What the task asks =>
Output range, inclusive: from the line containing "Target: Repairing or" to the line containing "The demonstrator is". Restate those lines from the data below word for word and only those.

Stored dataset items:

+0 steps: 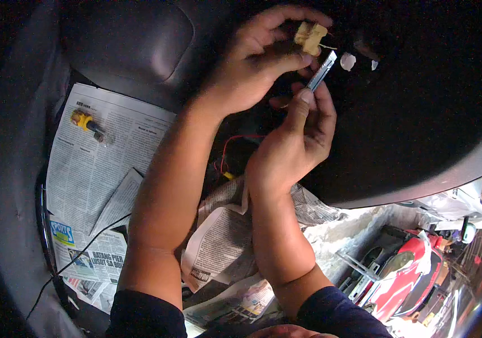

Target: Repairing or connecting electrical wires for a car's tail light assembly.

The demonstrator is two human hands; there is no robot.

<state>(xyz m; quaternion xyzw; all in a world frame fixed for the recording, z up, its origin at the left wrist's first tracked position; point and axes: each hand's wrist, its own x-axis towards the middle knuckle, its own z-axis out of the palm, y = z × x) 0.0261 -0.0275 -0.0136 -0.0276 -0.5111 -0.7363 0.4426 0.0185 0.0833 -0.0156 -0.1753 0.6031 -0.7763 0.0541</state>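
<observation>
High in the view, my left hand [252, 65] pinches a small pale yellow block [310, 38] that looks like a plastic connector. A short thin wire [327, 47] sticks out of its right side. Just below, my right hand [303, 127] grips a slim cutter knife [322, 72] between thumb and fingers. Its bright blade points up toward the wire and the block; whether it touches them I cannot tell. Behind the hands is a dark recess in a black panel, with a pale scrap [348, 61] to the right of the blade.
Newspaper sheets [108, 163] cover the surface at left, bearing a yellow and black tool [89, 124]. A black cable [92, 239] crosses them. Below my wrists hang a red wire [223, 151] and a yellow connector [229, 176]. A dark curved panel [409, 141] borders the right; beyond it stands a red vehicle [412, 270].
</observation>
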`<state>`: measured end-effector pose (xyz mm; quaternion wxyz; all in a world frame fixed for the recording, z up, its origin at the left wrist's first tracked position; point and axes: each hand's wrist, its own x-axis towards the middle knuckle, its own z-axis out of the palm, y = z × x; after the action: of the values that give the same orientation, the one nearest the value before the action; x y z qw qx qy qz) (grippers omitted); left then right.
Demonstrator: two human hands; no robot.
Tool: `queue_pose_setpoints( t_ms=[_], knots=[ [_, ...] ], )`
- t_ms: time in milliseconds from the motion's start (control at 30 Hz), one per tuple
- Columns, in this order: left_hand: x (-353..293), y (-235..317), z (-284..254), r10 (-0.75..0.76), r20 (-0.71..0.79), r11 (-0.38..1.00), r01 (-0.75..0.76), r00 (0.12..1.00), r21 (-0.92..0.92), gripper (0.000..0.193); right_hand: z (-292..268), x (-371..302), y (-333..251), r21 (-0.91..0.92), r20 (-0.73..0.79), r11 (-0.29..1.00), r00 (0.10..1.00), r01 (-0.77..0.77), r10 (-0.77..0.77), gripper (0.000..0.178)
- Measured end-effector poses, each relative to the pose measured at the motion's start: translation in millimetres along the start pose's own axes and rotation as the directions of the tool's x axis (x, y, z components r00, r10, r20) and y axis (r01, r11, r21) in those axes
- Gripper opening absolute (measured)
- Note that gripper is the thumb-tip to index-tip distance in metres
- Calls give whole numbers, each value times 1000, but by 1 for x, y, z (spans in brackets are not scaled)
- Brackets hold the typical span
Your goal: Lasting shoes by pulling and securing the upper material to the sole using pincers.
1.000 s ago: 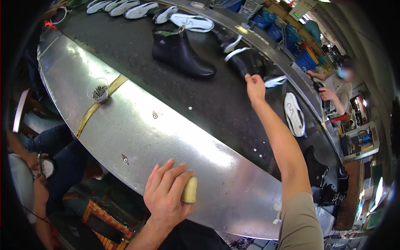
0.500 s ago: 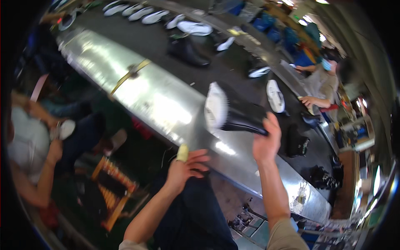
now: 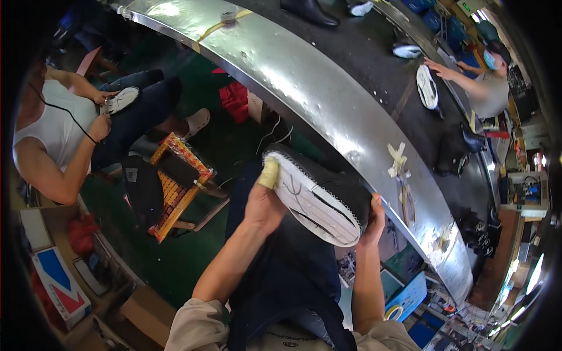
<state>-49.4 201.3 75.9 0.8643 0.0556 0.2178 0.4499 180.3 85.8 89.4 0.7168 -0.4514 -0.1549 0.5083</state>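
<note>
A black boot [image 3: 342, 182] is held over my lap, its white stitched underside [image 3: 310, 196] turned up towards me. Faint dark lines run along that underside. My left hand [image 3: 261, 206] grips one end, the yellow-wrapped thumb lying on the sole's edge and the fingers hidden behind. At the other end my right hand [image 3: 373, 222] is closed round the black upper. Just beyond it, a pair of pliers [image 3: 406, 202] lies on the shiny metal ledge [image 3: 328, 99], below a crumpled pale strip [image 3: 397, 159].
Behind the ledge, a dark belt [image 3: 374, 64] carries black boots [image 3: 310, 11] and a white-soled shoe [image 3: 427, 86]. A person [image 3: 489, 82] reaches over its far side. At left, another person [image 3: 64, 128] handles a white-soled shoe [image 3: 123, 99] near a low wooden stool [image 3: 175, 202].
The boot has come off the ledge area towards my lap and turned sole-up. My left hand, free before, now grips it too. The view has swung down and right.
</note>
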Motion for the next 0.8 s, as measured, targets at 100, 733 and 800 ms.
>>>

Answer space =>
Target: Repairing or connecting electrical wires for a car's tail light assembly.

The demonstrator is two human hands; there is no robot.

No further output is expected here.